Estamos aqui nós, trabalhando em uma tese, ao pé da letra uma posição, e os textos acabam por se tornarem nossos interlocutores. Assim, pensando no ranço de tais concepções sobre o corpo e o feminino que agora vimos, podemos nos perguntar sobre o quanto ainda persiste esse referencial de gênero que toma a mulher como contraponto

ao homem, que toma seu corpo na tensão que opõe masculino e feminino, em referência predominantemente biológica, organicista. Um corpo que é de madre, de maternidade, de procriação, portanto. Claro que diversos referentes corporais, dependendo de cada recorte social, político, ético, estético, se nos apresentam, mas ainda permanece no imaginário a visão do corpo arredondado, volumoso como associado à maternidade. Tomemos como exemplo que o próprio referencial do núcleo de assistência à saúde toma o eixo familiar e especialmente a mãe como representante feminino de cuidado com a prole.

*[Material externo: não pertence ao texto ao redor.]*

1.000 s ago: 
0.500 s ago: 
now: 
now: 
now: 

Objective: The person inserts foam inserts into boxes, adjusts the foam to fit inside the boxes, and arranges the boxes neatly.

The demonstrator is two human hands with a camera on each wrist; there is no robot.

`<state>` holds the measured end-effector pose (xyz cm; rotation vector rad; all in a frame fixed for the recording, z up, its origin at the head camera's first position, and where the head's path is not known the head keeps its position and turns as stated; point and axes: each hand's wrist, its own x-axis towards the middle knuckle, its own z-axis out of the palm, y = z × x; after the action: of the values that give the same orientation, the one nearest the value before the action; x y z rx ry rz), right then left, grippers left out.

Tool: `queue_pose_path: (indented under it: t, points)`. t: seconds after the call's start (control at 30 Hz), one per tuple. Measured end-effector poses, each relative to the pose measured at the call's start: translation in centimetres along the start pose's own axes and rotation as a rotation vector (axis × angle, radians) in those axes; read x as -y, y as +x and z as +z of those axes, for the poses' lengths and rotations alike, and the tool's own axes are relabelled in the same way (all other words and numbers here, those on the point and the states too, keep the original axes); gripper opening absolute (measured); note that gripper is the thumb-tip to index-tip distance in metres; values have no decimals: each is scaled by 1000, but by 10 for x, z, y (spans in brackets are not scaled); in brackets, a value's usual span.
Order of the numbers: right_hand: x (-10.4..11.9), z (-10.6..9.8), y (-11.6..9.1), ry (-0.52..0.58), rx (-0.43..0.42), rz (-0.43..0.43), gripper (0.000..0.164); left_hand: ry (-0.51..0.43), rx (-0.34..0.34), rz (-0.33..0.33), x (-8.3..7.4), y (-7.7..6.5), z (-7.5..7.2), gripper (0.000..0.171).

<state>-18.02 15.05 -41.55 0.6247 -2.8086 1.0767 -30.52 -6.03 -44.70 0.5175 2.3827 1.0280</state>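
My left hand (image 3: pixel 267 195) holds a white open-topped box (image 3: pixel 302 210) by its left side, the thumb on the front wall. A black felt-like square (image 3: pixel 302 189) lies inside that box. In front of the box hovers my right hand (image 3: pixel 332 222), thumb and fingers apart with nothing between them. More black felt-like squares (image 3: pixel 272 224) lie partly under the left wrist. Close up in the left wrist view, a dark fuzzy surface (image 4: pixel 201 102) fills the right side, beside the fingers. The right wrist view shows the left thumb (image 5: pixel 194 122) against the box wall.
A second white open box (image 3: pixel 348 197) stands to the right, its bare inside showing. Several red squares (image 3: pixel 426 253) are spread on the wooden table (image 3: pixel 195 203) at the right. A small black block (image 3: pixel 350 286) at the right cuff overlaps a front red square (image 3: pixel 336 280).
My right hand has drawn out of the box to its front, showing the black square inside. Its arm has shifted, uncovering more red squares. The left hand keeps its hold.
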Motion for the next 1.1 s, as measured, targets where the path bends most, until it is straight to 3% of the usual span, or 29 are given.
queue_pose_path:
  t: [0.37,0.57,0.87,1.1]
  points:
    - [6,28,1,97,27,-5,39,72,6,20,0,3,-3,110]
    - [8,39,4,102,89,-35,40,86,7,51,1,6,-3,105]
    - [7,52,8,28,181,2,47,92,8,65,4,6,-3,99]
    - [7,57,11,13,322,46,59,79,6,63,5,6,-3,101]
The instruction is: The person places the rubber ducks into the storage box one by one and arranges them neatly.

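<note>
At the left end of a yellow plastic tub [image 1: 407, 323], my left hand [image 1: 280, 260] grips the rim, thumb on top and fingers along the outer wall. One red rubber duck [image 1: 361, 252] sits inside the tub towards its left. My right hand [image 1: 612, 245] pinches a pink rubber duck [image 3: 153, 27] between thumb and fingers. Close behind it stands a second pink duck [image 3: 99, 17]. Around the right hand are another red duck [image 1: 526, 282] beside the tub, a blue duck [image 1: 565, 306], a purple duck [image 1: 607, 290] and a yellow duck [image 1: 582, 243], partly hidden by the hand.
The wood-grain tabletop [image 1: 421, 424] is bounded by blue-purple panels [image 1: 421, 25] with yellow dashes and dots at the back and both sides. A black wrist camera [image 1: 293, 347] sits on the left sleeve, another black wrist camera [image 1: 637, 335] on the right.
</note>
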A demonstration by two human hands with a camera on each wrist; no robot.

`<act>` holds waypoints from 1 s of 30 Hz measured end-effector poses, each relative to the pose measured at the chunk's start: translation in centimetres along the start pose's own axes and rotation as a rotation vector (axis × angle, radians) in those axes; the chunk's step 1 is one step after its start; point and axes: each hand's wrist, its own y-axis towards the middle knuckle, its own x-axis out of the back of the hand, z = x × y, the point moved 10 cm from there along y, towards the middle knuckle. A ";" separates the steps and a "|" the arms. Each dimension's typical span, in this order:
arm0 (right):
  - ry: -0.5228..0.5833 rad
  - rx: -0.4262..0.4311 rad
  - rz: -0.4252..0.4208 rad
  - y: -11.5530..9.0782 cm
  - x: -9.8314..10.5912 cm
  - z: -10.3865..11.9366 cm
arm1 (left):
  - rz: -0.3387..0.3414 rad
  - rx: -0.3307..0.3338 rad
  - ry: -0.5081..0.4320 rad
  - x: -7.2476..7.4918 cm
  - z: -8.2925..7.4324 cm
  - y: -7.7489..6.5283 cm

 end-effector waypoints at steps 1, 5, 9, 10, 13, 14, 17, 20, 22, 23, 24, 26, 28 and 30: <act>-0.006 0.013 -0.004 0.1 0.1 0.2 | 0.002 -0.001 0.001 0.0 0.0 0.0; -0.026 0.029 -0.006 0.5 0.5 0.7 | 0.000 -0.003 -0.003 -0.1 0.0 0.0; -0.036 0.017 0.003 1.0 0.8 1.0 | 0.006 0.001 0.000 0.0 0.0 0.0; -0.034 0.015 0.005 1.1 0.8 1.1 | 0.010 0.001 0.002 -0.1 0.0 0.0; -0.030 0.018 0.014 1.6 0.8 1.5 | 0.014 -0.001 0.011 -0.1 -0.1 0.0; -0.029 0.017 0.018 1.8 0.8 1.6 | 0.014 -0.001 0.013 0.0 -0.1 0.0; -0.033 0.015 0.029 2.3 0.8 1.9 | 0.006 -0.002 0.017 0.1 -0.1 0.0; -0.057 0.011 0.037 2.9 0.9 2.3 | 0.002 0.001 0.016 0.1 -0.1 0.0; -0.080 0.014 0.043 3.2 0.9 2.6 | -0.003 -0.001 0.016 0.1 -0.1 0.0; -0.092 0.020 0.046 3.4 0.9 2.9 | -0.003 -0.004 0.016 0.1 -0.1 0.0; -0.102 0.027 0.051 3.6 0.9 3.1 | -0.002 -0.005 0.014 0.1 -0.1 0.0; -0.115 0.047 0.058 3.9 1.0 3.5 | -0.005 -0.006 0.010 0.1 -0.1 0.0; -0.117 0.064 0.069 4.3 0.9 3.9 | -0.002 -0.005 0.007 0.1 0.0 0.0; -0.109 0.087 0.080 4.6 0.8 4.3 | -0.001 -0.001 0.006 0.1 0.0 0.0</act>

Tentando problematizar um pouco essa questão, trazemos aqui a relação ambivalente da mulher com sua dupla condição de mãe/mulher. Em especial, as celebridades, pois são obrigadas a retornar às câmeras com seus corpos esbeltos, “em forma”, já nos primeiros dias após o parto e mesmo durante a gravidez é uma cobrança muito forte3 da mídia. O corpo, então, explica, justifica e solidifica as posições sociais pela fragilidade, irregularidades, imprevistos e intrusões.